Compared to Cigarette Smoking

Researchers associated with the European Respiratory Society (ERS) realized that traffic pollution and cigarette smoke are very similar in their effects on the respiratory system. Living near a major road can have the same impact on your respiratory system as smoking 10 cigarettes (half a pack) a day. Since secondhand smoke has been shown to increase your risk of snoring, they postulated that traffic pollution might do the same.

Researchers had access to data from a large number of people, over 12,000 in Northern Europe that they could correlate with living addresses to determine whether these people lived in high-pollution areas. They found that about 25% of the men studied were snorers, and that they were significantly more likely to snore if they lived near a major road. Coincidentally, 25% of women reported difficulty sleeping, and they were significantly more likely to report daytime sleepiness if they lived near a major road.

Although this research is preliminary, it seems to confirm suspicions that pollution can be a significant factor in snoring risk.

Control Air Quality to Reduce Snoring

If you are looking to reduce your snoring, you should consider the air quality in your home. Of course, one of the biggest things you can do to improve air quality is to quit smoking or to encourage your partner to quit smoking. That should help reduce snoring in the house.

Other steps you can take to improve indoor air quality include:

Control pollution sources inside. Indoor air quality is significantly influenced by indoor sources of air pollution. In addition to smoking, try to reduce or eliminate the use of toxic household cleaners that can give off fumes that will irritate your respiratory tract. Mold can also contribute to poor air quality. Keeping the air dry in your house can reduce the growth of mold.

Filter out pollutants. Air filters can help remove many of the contaminants in air, especially particulates. But it’s important to understand the capabilities of your air filters. Buy filters that are rated to remove the particles of concern. And change your filters regularly to help them function. Close the house during heavy traffic. Most roads have regular patterns of traffic that will peak at certain times of day. Close your house during these times, including your windows and doors. Make sure any air intakes from air conditioners or house fans have a good filter. When possible, move these so they are not so near the road.

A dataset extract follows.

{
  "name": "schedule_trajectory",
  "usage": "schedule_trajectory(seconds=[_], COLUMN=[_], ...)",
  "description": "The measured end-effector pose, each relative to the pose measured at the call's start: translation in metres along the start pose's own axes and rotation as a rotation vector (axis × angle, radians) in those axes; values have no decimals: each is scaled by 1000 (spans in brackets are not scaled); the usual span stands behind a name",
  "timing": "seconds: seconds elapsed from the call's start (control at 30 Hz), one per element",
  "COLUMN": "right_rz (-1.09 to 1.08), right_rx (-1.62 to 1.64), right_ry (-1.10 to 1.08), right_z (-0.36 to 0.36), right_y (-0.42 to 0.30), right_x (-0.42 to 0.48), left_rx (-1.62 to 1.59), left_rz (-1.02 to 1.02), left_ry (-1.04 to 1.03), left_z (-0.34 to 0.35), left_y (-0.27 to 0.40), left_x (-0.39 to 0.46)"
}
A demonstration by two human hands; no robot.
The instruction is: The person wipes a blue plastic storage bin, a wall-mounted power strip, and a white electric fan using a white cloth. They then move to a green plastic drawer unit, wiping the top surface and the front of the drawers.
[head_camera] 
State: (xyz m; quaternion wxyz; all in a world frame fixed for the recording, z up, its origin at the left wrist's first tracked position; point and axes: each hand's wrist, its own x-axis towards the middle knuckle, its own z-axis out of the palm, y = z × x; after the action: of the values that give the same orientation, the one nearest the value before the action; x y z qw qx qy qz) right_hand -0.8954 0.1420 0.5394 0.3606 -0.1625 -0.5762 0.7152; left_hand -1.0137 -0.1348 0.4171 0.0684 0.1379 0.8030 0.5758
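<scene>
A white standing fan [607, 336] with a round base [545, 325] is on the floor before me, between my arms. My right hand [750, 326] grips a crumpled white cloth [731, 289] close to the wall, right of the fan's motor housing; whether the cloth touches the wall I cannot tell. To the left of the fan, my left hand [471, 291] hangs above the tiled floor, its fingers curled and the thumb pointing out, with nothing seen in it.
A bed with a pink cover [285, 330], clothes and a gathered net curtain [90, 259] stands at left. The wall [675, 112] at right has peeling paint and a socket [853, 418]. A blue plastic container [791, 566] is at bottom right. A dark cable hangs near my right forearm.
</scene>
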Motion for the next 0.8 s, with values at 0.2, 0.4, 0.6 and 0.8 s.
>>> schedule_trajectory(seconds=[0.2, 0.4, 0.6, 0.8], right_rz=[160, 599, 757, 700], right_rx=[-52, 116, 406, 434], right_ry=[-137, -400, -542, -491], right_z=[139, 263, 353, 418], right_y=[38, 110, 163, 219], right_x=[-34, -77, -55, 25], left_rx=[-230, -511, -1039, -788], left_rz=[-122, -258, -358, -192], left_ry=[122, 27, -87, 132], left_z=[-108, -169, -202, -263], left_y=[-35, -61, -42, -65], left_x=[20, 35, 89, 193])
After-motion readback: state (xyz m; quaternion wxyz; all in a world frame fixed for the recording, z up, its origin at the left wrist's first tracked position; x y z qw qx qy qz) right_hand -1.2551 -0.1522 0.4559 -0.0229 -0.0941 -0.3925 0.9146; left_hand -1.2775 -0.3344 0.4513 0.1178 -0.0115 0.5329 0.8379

Clean accumulated grime. The stuff accumulating on your tables, shelves, and knick knacks isn’t just dust. It’s also pollution emitted from traffic and other sources. These particles can continue to emit toxic gasses and can be disturbed into the air if they’re not regularly removed from surfaces.

Keep these surfaces clean, and that includes your floor–shoes and boots can track in roadside pollutants.

Reduce exposure out of the house. And, of course, you have to be aware that you are exposed to many pollutants when you’re outside the house. The worst situation is when you’re walking along a major road at rush hour. At the level of the road and sidewalk, your exposure is much higher. If you can’t avoid walking near these roads at these times, consider wearing a filtering mask.

Still Snoring?

Of course, pollution is just one factor contributing to your snoring. If this, and other lifestyle changes don’t control your snoring, you may need professional snoring treatment.

If you’re looking for snoring treatment, please call (201) 343-4044 today for an appointment with sleep dentist Dr. Martin Martirossian at River Edge Dental, New Jersey’s center for TMJ, sleep apnea, & reconstructive dentistry.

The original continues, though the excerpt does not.